■ DATASET
———
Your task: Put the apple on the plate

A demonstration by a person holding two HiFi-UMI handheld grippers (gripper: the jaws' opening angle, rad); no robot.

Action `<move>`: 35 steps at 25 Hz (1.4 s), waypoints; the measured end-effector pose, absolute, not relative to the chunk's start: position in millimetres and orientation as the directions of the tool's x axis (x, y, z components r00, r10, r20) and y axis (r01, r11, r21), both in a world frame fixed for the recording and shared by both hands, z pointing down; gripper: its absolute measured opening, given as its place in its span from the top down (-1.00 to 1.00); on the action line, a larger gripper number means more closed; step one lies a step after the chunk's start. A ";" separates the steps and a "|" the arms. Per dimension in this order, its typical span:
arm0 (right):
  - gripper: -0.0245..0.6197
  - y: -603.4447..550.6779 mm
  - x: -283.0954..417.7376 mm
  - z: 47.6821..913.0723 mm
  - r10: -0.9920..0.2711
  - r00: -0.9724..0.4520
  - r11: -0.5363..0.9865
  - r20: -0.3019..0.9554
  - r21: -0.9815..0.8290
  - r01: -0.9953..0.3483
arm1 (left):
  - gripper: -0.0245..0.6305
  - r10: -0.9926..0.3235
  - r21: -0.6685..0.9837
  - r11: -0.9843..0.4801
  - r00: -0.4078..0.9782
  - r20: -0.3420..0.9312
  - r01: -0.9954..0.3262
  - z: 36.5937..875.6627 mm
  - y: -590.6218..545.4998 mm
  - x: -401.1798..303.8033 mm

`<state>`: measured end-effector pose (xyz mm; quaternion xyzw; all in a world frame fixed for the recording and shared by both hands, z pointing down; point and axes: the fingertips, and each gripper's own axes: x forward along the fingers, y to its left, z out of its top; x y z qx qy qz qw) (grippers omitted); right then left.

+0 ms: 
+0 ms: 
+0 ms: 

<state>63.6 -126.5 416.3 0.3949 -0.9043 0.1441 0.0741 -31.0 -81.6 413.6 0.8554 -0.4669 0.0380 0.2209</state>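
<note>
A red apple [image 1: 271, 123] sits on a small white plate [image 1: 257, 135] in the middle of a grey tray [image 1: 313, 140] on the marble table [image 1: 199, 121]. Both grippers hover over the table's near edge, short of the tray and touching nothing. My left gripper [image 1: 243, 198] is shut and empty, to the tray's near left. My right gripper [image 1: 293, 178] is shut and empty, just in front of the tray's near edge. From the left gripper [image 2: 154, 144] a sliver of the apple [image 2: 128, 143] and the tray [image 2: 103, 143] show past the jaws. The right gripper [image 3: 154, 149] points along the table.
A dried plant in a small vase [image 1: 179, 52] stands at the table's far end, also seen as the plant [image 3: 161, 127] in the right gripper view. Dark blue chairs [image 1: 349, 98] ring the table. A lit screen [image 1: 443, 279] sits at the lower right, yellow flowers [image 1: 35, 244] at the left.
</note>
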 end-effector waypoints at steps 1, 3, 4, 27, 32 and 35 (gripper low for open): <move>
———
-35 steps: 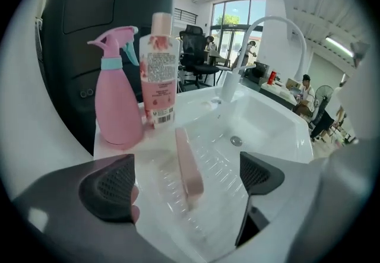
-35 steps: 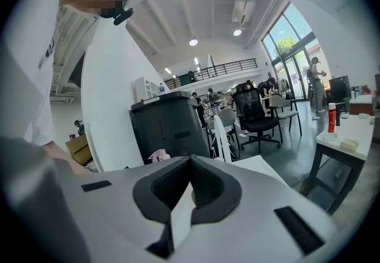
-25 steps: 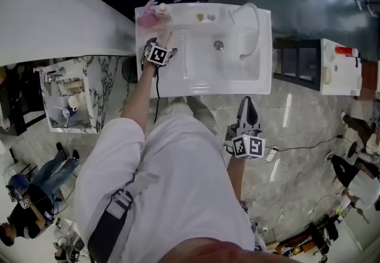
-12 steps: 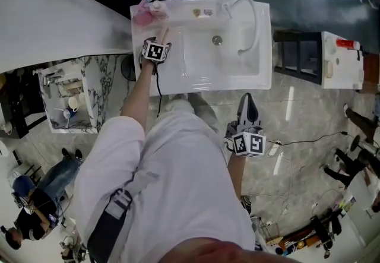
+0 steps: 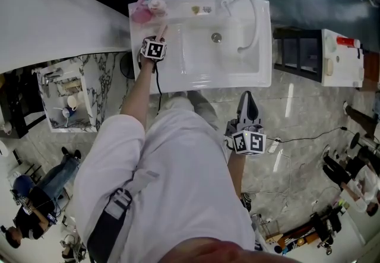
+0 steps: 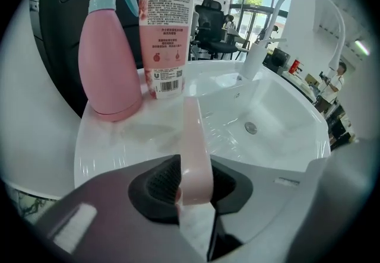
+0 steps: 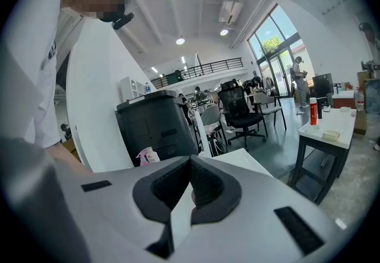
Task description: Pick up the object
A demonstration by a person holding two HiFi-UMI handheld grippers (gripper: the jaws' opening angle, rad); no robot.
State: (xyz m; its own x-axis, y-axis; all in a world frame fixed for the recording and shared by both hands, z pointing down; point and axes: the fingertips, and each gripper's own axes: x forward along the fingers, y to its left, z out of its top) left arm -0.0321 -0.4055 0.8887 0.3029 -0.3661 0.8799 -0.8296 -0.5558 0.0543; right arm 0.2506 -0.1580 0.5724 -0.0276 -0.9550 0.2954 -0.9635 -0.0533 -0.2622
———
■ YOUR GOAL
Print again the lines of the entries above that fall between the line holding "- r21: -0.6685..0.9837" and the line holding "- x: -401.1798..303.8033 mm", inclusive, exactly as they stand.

■ SOLUTION FOR THIS EXERCISE
  - r21: -0.6685..0.9837
  - r11: -0.9843..0.4801
  - r00: -0.4078..0.9782
  - r20: -0.3420..0.9312
  - r01: -0.9954..0.3262
  - z: 36.5937..875.6627 mm
  - y: -590.6218..545.4998 mm
  - x: -401.1798..303.8033 mm

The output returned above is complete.